Task brief:
Using the entries that follow, state how many lines contain the word "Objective". The response is that number and nothing more.

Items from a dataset
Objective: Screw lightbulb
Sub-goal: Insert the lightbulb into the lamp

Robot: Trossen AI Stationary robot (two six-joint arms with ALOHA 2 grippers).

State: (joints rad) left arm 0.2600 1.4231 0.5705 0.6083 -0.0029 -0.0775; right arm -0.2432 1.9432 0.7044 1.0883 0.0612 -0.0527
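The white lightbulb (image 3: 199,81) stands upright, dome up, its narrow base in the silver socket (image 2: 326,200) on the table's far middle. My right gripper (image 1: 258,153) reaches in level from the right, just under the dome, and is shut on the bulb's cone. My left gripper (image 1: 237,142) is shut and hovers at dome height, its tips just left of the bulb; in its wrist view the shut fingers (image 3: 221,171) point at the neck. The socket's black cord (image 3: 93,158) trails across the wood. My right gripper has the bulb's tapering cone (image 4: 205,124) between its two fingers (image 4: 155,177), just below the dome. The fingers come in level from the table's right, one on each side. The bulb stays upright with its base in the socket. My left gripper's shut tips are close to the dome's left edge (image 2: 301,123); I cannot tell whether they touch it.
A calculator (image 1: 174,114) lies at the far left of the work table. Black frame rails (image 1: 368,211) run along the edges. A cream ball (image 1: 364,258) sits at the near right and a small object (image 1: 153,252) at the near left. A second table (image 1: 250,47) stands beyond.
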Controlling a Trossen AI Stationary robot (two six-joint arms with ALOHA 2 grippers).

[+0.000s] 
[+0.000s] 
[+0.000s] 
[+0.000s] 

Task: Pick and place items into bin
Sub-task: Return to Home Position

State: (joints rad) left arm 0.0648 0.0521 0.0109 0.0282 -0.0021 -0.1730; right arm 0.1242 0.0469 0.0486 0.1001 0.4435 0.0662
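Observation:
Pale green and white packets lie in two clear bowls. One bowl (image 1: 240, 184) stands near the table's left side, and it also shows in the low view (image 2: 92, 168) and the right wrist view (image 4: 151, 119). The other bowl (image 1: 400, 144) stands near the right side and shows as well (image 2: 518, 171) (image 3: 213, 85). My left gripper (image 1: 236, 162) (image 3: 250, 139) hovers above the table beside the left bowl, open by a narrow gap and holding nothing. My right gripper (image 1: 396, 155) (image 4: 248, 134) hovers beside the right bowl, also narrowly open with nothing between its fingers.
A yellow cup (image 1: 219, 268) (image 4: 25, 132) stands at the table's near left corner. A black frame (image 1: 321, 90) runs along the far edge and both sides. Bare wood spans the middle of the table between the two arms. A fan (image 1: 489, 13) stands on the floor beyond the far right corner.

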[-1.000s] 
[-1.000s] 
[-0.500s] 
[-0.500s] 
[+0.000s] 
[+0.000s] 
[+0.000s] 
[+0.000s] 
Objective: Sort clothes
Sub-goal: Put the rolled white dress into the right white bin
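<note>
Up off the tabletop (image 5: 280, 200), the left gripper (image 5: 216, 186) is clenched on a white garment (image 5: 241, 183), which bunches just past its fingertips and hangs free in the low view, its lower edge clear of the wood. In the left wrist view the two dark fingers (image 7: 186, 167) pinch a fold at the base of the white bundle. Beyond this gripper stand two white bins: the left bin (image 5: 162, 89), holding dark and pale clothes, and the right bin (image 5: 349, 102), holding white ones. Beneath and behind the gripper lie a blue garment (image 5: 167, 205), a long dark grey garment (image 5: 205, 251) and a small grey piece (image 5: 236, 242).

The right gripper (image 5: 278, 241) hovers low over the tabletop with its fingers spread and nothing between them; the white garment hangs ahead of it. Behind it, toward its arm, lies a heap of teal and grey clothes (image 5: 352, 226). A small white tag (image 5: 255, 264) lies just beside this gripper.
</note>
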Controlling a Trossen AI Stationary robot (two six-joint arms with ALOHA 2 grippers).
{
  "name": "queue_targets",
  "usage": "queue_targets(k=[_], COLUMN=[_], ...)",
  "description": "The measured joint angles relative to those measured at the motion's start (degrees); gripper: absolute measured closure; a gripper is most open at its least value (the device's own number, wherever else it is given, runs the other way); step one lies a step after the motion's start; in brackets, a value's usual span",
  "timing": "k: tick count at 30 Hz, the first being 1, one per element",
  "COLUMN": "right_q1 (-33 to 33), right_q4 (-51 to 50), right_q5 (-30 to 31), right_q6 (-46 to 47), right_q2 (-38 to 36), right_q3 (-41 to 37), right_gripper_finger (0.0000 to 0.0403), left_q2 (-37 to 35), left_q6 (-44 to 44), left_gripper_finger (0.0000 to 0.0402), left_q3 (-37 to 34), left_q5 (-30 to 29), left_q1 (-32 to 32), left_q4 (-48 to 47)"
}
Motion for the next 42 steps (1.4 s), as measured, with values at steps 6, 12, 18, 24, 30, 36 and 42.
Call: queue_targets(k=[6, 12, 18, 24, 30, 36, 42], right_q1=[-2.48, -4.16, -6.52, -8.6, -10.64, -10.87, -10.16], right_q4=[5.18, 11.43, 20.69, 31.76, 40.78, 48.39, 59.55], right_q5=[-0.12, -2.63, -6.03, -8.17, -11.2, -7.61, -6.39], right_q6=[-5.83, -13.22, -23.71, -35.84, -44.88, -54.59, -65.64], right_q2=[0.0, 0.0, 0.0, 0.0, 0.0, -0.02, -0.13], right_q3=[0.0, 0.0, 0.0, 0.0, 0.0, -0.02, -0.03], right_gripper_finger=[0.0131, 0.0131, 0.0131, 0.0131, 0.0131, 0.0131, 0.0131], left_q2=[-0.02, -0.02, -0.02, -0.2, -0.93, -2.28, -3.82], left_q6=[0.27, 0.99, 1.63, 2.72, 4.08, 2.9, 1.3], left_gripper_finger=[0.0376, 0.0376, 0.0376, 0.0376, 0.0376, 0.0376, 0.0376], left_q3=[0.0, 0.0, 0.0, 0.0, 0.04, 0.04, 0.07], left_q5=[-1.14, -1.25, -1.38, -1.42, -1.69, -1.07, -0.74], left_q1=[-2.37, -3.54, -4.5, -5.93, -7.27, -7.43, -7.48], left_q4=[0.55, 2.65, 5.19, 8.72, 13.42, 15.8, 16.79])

Exercise output:
2